In a dramatic way, her interpretation of Judas depends a lot on a character named Baruch, a zealot. He’s one of the fictional characters and plays a really important role because he becomes this kind of “bad angel” on Judas’ shoulder. They meet when Judas and Phillip are sent out “two-by-two” and they end up staying in a house with Baruch and his wife. Baruch is deeply involved with the zealots and insists that all they need is a figurehead for the people to march behind, and Jesus could be that person. (By the way, Baruch later sends a letter to Jesus saying that if Jesus wants to accept their help, to take the war horse in a stable; but if not, take the donkey.) And Judas insists initially that Jesus is not that corruptible, but their conversation starts planting doubts in Judas’ mind. Baruch also serves as his voice of conscience, so after Judas betrays Jesus, he runs into him again and Baruch can tell from the things Judas is saying and not saying that he was the one that actually betrayed Jesus. (By the way, Judas has an odd, masochistic take on suffering, so Baruch gives him what-for for not being there to defend Jesus, and also asks him why he wasn’t willing to suffer with him if he really believed in him.) Judas himself is haunted by the idea that Jesus is in cahoots with Baruch, which is why he betrays Jesus, because he thinks Jesus has gone against all his principles.

It’s so interesting that Sayers feels such artistic freedom, or “historical freedom” (as she puts it in the preface) to create something new to explain Judas’ decision. 

She actually writes about that very thing in her letters, that the corruption of the best is the worst corruption. He could have been the greatest; he could have been the Apostle Paul. I bumped into many of these things reading through all her letters. She was a prolific letter writer. The Wade Center at Wheaton College has 30,000 pages of her letters. They graciously collected for me all the ones where The Man Born to Be King is mentioned – 10 folders-worth! I read through all of them. People would write to her – either the head of Religious Broadcasting who was producing the plays – or listeners will write to her and ask her: “why did you show this person or that person in this light?” and she’ll write back. 

Actually, how Jesus and his followers are perceived seems to be at the heart of this project! 
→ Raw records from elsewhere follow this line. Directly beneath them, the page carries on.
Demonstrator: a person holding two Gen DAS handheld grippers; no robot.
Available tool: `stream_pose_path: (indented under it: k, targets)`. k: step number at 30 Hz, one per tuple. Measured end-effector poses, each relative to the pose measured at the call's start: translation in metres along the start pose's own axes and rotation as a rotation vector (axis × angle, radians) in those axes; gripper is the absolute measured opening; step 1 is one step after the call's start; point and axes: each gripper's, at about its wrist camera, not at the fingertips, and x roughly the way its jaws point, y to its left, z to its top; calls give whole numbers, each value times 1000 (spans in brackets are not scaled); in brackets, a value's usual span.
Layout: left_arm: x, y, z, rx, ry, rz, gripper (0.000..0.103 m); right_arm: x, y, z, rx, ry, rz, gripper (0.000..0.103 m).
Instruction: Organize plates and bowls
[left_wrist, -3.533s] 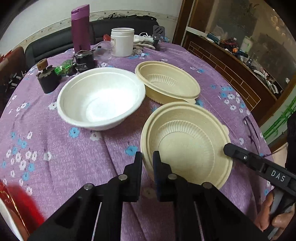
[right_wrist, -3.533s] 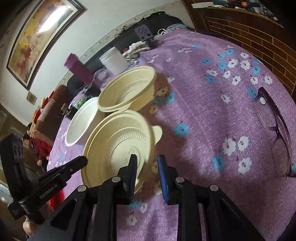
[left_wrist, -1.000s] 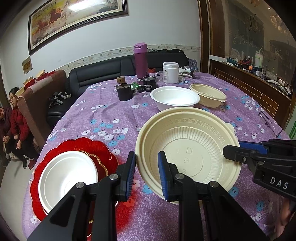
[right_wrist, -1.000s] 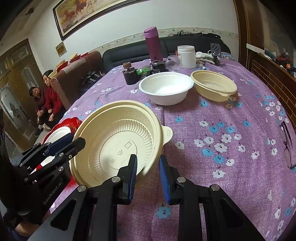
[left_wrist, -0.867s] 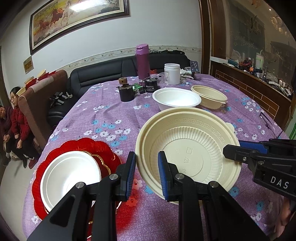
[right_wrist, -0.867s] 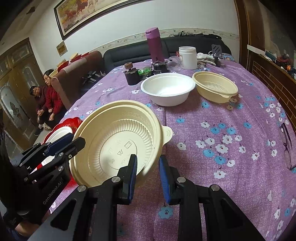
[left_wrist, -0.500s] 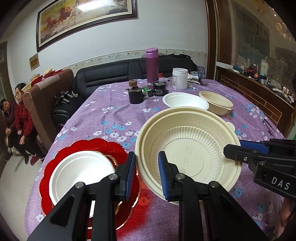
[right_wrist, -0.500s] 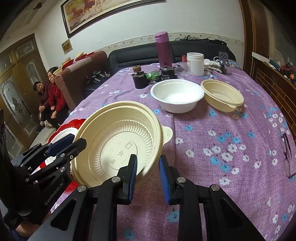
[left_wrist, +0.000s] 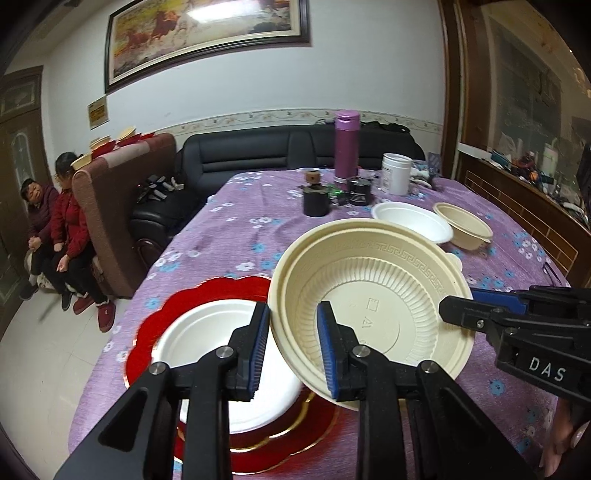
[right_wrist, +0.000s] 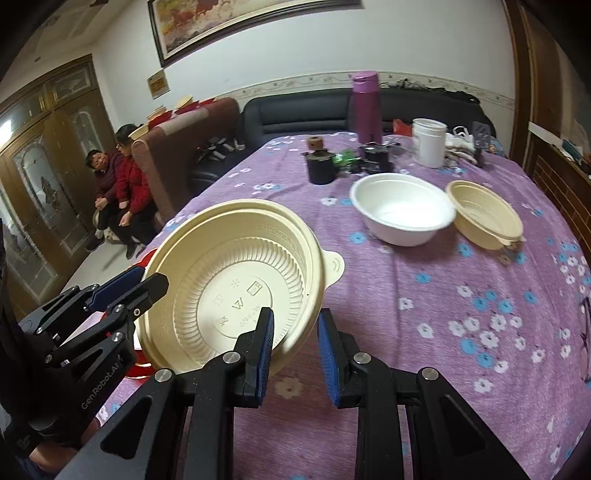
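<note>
Left wrist view: the right tongs (left_wrist: 448, 308) carry the white letters "DAS" and reach in from the right. The left tongs (left_wrist: 291, 345) point down and forward; their jaws have just been opening a little, yet the beige bowl (left_wrist: 369, 306) rim is between the pads, so it is grasped, tilted above the red plate (left_wrist: 207, 295) with the white plate (left_wrist: 207, 321).

Right wrist view: the left tongs (right_wrist: 155, 284) read "GenRobot.AI". The right tongs (right_wrist: 293, 341) are clenched on the near rim of the beige bowl (right_wrist: 240, 280), lifted over the purple worktop (right_wrist: 443, 314).
</note>
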Motion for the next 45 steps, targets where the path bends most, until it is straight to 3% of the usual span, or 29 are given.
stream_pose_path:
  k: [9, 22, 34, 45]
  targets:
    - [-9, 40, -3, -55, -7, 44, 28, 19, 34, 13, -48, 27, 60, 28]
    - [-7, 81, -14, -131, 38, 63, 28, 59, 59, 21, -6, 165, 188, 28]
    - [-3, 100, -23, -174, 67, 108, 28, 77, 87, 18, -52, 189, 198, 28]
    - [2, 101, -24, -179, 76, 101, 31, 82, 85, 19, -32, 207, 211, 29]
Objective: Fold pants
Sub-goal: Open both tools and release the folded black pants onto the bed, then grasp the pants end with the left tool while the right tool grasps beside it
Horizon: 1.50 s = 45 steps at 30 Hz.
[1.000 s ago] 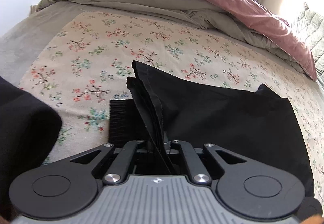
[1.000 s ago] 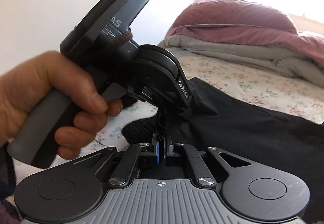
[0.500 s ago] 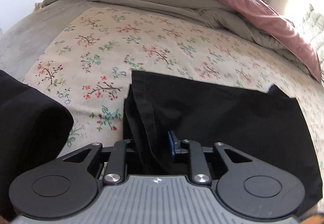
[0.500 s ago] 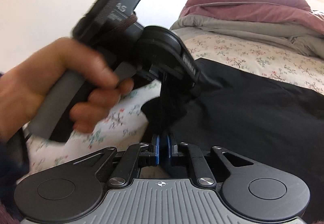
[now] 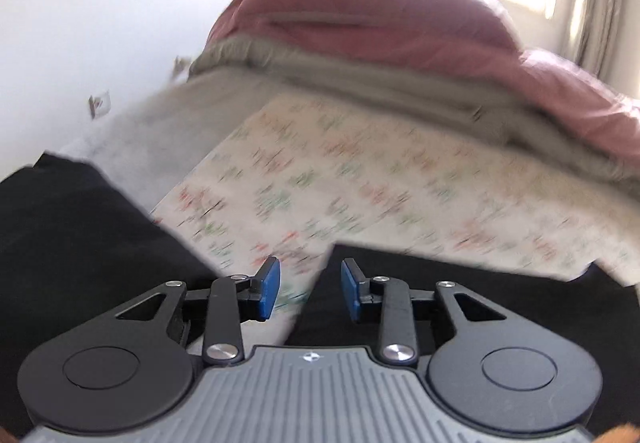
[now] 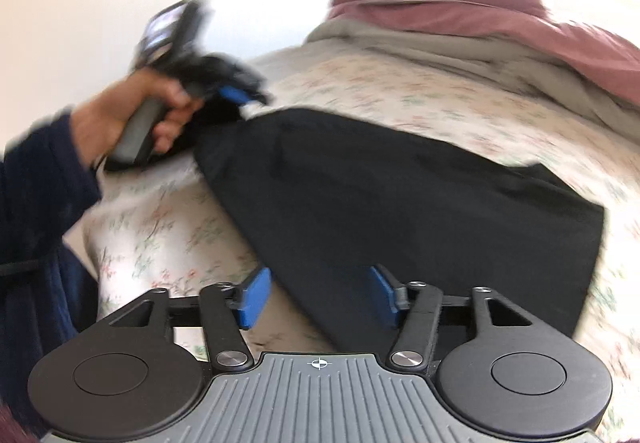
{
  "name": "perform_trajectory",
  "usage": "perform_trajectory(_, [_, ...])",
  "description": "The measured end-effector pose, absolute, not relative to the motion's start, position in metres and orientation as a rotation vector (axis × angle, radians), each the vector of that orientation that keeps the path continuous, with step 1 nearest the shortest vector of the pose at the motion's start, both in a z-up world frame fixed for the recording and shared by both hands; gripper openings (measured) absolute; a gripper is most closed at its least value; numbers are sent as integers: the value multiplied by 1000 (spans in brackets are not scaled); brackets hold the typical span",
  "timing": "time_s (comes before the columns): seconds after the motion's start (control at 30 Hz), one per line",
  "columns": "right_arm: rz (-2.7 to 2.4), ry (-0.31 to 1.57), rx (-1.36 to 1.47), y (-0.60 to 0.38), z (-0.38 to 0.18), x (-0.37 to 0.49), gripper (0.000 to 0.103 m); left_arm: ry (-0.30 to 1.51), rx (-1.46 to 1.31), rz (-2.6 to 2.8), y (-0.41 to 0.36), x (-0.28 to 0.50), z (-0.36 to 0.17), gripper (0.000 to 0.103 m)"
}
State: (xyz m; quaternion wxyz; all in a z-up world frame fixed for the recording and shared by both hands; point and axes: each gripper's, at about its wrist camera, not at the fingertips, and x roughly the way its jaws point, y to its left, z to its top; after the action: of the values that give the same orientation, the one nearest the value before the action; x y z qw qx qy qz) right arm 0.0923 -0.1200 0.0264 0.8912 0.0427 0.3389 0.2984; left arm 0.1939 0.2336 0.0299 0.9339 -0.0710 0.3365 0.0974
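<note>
The black pants (image 6: pixel 400 203) lie folded flat on the flowered bedspread (image 6: pixel 160 235). In the left wrist view the pants (image 5: pixel 440 283) fill the lower right under my left gripper (image 5: pixel 310 289), whose jaws are opening with nothing pressed between the blue pads. My right gripper (image 6: pixel 320 297) hovers over the near edge of the pants, jaws opening, pads clear of the cloth. The right wrist view also shows my left gripper (image 6: pixel 236 95) at the pants' far left corner, held by a hand (image 6: pixel 136 111). Both views are blurred.
A heaped pink and grey duvet (image 5: pixel 380 55) lies along the far side of the bed. A dark cloth mass (image 5: pixel 72 243) fills the left of the left wrist view. A dark blue sleeve (image 6: pixel 36 203) is at the left. White wall behind.
Both grippers have let go of the pants' edge and opened. The pants now lie flat. The right gripper has pulled back away from the left one; the left has tipped upward.
</note>
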Motion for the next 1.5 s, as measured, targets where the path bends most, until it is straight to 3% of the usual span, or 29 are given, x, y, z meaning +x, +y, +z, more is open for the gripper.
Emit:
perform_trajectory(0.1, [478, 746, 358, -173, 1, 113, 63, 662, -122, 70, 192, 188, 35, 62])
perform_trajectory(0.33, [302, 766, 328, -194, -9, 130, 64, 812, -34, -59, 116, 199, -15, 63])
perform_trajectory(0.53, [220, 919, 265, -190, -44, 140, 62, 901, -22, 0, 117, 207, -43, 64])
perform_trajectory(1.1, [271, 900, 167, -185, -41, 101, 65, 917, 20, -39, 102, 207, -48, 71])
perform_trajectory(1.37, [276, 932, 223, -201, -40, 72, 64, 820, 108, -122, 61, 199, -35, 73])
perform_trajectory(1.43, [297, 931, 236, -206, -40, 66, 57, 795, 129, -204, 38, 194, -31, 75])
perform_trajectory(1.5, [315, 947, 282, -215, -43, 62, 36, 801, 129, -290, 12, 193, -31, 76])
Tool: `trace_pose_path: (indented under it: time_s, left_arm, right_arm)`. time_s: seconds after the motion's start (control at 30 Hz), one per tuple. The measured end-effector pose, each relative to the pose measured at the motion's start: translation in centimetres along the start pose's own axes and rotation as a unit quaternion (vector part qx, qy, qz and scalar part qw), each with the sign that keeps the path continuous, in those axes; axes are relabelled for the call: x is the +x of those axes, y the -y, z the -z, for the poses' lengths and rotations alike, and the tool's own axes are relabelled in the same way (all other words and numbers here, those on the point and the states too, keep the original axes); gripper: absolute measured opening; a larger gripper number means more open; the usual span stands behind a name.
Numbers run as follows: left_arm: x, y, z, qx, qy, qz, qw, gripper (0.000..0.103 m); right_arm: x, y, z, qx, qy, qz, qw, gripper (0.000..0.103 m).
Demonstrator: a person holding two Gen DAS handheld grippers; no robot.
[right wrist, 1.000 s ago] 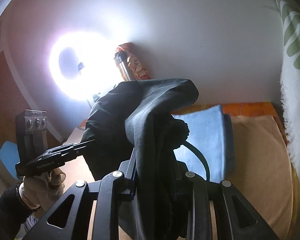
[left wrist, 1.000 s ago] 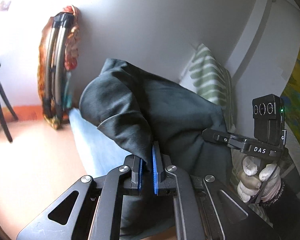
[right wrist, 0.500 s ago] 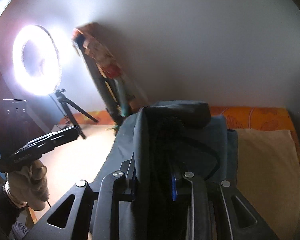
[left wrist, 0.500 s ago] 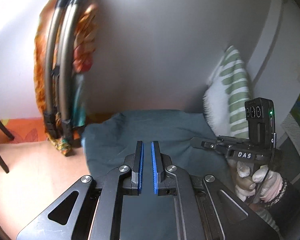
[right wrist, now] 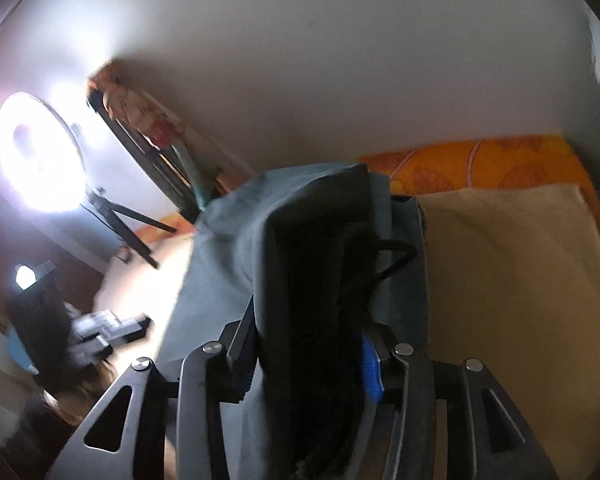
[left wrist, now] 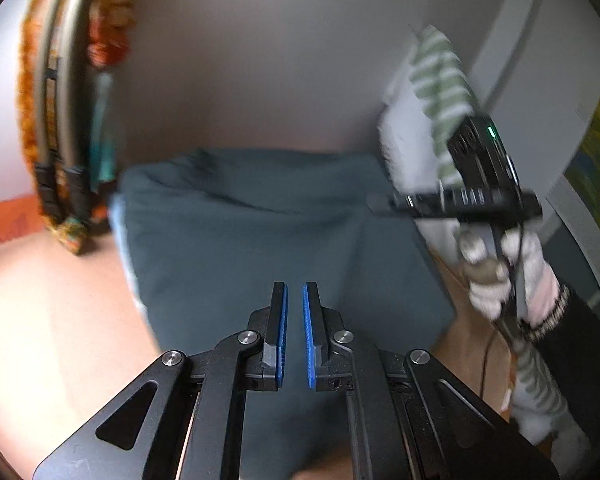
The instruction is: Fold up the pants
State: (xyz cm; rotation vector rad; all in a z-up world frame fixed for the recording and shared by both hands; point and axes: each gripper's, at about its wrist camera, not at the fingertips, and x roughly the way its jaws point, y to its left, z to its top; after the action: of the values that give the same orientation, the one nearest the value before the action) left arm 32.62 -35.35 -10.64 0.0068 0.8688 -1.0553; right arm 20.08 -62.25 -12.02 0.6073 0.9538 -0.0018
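Observation:
The dark teal pants (left wrist: 260,232) lie spread flat on the bed in the left wrist view. My left gripper (left wrist: 295,308) hovers just above their near part, its blue pads a small gap apart, holding nothing. My right gripper (right wrist: 308,344) is shut on a thick bunched fold of the pants (right wrist: 312,264), which drapes up between its fingers and hides the tips; a black cord loops beside it. The right gripper also shows at the right of the left wrist view (left wrist: 384,202), blurred, in a gloved hand.
A green striped pillow (left wrist: 432,96) leans on the wall at the right. A folded frame with orange patterned cloth (left wrist: 60,112) stands at the left. A tan sheet (right wrist: 512,280) covers the bed. A ring light on a tripod (right wrist: 40,156) stands on the floor.
My left gripper let go of the pants, which dropped from a raised bundle to lie flat. My right gripper kept its hold and lowered toward the bed.

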Motion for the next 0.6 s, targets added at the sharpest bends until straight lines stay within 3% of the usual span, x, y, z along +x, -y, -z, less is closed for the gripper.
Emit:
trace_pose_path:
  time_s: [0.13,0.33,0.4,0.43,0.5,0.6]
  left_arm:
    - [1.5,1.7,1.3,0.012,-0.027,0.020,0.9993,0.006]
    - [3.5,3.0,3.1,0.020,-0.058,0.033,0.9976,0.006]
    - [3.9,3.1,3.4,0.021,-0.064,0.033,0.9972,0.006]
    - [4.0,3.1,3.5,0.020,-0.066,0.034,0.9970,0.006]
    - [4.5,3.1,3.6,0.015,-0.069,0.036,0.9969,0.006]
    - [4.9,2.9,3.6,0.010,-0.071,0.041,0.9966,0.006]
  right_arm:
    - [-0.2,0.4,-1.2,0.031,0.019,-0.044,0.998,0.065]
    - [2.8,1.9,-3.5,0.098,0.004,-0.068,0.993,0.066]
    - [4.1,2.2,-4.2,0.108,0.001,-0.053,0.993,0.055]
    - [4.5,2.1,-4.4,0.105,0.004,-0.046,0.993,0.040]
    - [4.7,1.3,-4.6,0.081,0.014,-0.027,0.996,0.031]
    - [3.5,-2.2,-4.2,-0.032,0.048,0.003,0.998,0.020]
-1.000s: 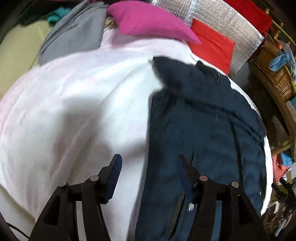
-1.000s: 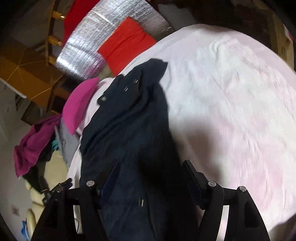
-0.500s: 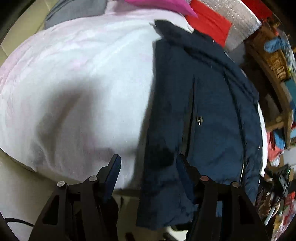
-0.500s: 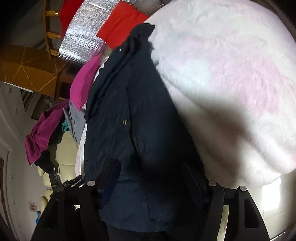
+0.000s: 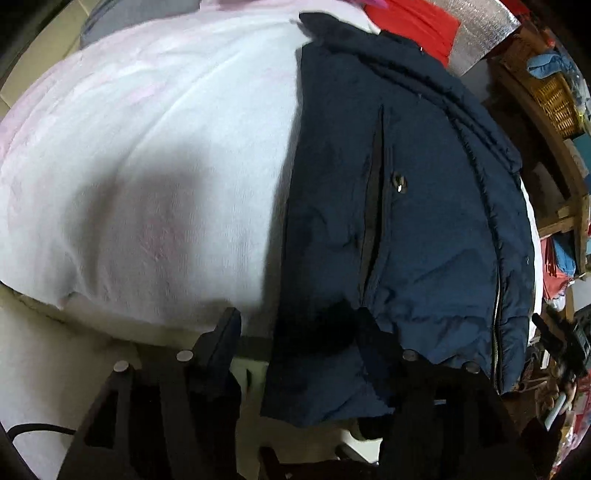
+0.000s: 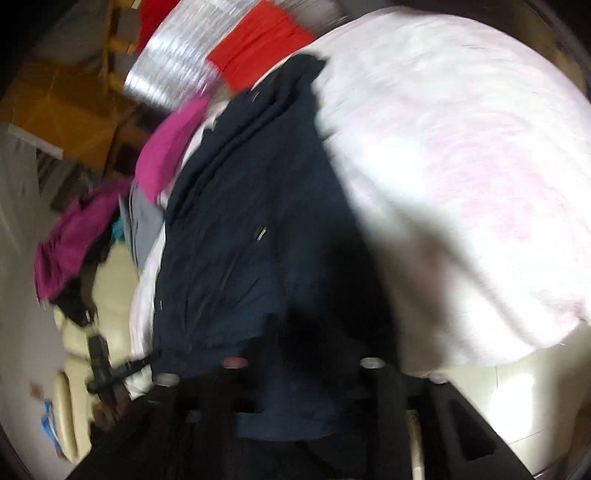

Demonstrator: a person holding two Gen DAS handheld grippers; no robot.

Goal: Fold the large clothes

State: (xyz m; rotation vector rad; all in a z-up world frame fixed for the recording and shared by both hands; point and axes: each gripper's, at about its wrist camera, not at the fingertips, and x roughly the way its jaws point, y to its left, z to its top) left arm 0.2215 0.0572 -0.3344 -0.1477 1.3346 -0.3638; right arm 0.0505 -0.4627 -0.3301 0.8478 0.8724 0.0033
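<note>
Navy padded jacket (image 5: pixel 424 229) lies on a white-and-pink blanket (image 5: pixel 155 177), hem hanging over the near edge. Left gripper (image 5: pixel 295 332) hovers at that hem, jaws apart and gripping nothing. Right gripper (image 6: pixel 306 354) is blurred over the hem; whether its jaws grip cannot be told.

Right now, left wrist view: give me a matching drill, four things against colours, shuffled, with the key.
Things:
1. jacket
2. blanket
3. basket
4. cloth beside the silver sheet

Colours:
A. red
B. white with faint pink
C. navy blue
D. tan wicker

Pairs: 1-C, 2-B, 3-D, 4-A
</note>
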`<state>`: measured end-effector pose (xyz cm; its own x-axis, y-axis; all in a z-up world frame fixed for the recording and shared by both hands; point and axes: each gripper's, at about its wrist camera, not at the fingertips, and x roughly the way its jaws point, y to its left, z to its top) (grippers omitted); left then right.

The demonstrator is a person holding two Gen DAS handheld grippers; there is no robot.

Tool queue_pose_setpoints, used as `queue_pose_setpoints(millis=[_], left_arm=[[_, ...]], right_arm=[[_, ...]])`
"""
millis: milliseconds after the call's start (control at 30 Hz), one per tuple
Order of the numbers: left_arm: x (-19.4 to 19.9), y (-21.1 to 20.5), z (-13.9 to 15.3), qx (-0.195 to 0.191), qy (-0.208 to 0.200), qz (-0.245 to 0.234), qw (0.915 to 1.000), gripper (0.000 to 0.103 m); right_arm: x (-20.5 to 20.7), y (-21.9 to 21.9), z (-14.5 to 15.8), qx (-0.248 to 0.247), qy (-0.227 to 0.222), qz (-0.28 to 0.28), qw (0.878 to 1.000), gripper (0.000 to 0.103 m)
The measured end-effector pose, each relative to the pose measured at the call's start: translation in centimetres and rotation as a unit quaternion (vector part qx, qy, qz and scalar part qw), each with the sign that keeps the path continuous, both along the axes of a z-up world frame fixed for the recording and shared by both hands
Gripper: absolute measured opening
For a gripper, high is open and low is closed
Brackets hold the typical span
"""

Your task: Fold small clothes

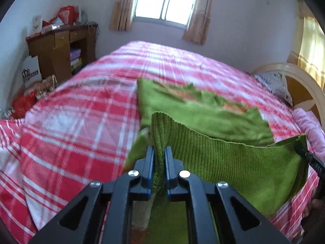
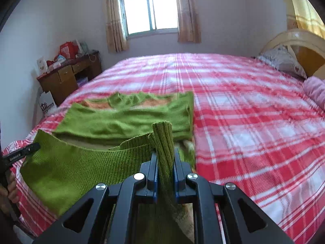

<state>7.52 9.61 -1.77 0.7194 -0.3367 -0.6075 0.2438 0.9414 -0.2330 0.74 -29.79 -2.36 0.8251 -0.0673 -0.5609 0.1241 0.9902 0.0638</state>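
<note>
A red plaid bed (image 2: 243, 109) bears a green sweater (image 2: 126, 118); pillows (image 2: 284, 61) too.

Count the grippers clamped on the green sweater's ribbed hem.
2. The left gripper pinches one corner of the green knit sweater; the right gripper pinches the opposite corner, the hem stretched between them above the red plaid bedspread.

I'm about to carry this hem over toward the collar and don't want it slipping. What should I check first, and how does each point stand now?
1. Left gripper shut on the green sweater hem: ok.
2. Right gripper shut on the hem's other corner: ok.
3. Hem lifted between both jaws: ok, though it sags.
4. Upper half flat on the plaid bedspread: mostly ok, collar rumpled.
5. Sleeves tucked in: cannot tell.
6. Bed beyond the collar free: ok.
</note>
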Motion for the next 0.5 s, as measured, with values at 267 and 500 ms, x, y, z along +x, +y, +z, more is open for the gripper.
queue_pose_setpoints(millis=[267,500], left_arm=[[3.1,-0.5,1.5,-0.009,-0.015,0.031,0.9994,0.010],[5.8,-1.1,1.7,-0.019,-0.017,0.050,0.9984,0.010]], right_arm=[[2.6,0.4,2.6,-0.035,-0.031,-0.002,0.999,0.011],[5.8,0.5,3.1,-0.068,-0.036,-0.006,0.997,0.011]])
Yes! Reading her letters with the head of Religious Broadcasting (the group that initially engaged her for this project) made it clear to me that she was really trying to address different theological currents at the time. They talk about how there’s both a real Arian undercurrent (“Jesus is a good man”); but  also a Docetist tendency among Christians who want Jesus to have a voice (as she says) “as if he lived permanently in church.” Or, as she says elsewhere, these people are painted as if they’re just “in stained glass.” By contrast, she really wants to show that Jesus’ followers were real and that they didn’t necessarily understand what Jesus was saying or why he was doing it; they may have only encountered him that one day! 

Speaking of encounter, when and how did you personally come upon these plays? 

I read them for the first time when I was a student at Regent when I was doing my “Christianity and the Arts” Masters there. It was a book review assignment, and because I was a theater major, I thought, “Oh great! Drama.” That was the gateway. Some of my first questions were the things I ended up wanting to address in my later work here. 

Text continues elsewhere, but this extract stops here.